State v. West

737 S.W.2d 790, 1987 Tenn. Crim. App. LEXIS 2591
CourtCourt of Criminal Appeals of Tennessee
DecidedMay 15, 1987
StatusPublished
Cited by26 cases

This text of 737 S.W.2d 790 (State v. West) is published on Counsel Stack Legal Research, covering Court of Criminal Appeals of Tennessee primary law. Counsel Stack provides free access to over 12 million legal documents including statutes, case law, regulations, and constitutions.

Bluebook
State v. West, 737 S.W.2d 790, 1987 Tenn. Crim. App. LEXIS 2591 (Tenn. Ct. App. 1987).

Opinion

OPINION

JAMES C. BEASLEY, Special Judge.

The defendant, Robert E. West, has appealed as of right his convictions on multiple counts of aggravated rape and rape for which he received effective sentences of twenty (20) years.

Issues raised in this appeal include charges that the indictment should have been dismissed for vagueness as to times and dates and because some counts were outside the statute of limitations; that the trial court erred by limiting cross examination of the victim, and that the court erred in limiting the testimony of the defendant and two defense witnesses.

In an indictment returned on October 1, 1984, the defendant was charged in twelve counts with the aggravated rape of his young stepdaughter. Counts one through six charged violations of T.C.A. § 39-2-603 in that during the period between January 1, 1980, and September 30, 1981, the defendant accomplished the acts of sexual penetration of a child less than thirteen (13) years of age. Counts seven through twelve charged that between September 12, 1981, and September 12, 1982, the defendant while armed with a shotgun did by force and coercion accomplish the acts of sexual penetration of his stepdaughter, thirteen (13) years of age, and thus violated § 39-2-603.

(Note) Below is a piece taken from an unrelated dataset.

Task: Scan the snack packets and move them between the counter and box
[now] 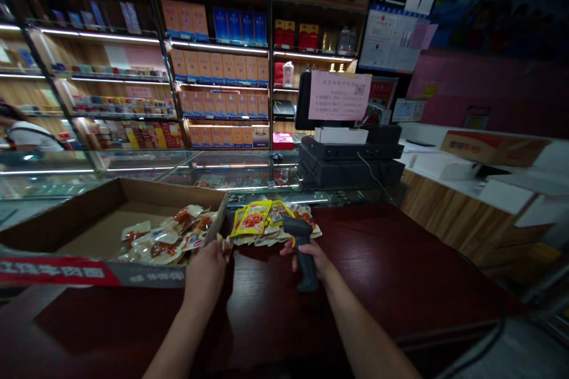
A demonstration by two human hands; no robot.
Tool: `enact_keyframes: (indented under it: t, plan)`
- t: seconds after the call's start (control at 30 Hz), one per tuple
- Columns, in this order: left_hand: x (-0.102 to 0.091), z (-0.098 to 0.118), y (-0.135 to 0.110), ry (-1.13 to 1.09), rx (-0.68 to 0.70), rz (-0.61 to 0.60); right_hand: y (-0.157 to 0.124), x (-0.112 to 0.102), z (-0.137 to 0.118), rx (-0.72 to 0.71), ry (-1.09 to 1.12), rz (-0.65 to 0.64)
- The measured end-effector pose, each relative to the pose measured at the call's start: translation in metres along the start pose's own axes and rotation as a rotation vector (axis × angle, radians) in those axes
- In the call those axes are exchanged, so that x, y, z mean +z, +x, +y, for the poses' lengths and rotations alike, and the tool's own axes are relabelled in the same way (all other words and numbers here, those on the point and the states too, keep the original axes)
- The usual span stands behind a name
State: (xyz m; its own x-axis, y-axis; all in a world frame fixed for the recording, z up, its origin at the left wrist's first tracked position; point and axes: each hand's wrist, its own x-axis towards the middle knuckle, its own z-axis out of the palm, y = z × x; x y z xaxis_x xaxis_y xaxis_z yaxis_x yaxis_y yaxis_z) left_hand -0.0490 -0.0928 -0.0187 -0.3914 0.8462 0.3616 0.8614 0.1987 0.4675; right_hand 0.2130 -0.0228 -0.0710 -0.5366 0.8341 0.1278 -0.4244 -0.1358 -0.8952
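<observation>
My right hand [316, 257] is wrapped round the grip of a dark barcode scanner [306, 263], whose head tilts toward the far side of the counter. Beside the near right corner of an open cardboard box [111, 195], my left hand [212, 260] is closed on a small snack packet [226, 246], mostly hidden by the fingers. Several clear-and-white snack packets [166, 243] lie heaped in the box's right part. Just beyond my hands is a pile of packets [267, 240] with yellow snack bags [252, 218] on top.
Dark red wooden counter [377, 260] carries the box and pile. Behind it stand a glass display case [178, 163] and a monitor with a pink notice [339, 96] above black till equipment [349, 163]. Boxed goods fill lit shelves [222, 86]. A person [33, 135] is at far left.
</observation>
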Motion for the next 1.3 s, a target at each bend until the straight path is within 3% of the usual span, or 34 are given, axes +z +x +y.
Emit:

The jury found the defendant guilty of aggravated rape in counts one through six and of rape in counts seven through twelve. Punishment of fifteen (15) years confinement was fixed by the jury on each count numbered one through eleven with the recommendation that the sentences be served concurrently. After a sentencing hearing, the trial judge ordered that the sentences imposed by the jury would be served concurrently and fixed a five (5) year consecutive sentence as punishment on count twelve.

The proof shows that the victim of these sexual offenses was bom September 12, 1967. Her mother started dating the defendant in 1976 and married him December 1, 1979.

The victim testified that from the time she was nine years old the defendant had on several occasions fondled her, talked dirty and exposed himself to her. He did not have sexual intercourse with her until the middle of December, 1979. On that occasion, while her mother was at work, the defendant picked her up at school and after stopping at a drug store showed her some “rubbers” and told her he was going to take her home and show her a few things. The victim gave a graphic description of the sexual intercourse that followed and told of threats to herself and family if she failed to do what the defendant wanted.

The victim testified that during January, February and March, 1980, the defendant showed her “dirty” magazines and instructed her in doing the things depicted therein. He photographed her in similar lewd poses and had intercourse with her at least a dozen times within that time frame.

Although not giving specific dates and times the victim testified that the defend[792]*792ant had intercourse with her at least once a month from December, 1979 until September, 1982. She said at least six rapes occurred during July, August and September, 1982. She also testified that the last nude photographs of her were taken by the defendant in the late summer (probably July) of 1982.

The record contains several of these photographs which were recovered from the trunk of the defendant’s car the day before his arrest on these charges, some of which are patently obscene closeups of the spread vaginal area and one of the genitals during intercourse. “Adult” magazines, including one dated April, 1977, which contain pictures of young girls in similar poses, were also recovered from the trunk of the car.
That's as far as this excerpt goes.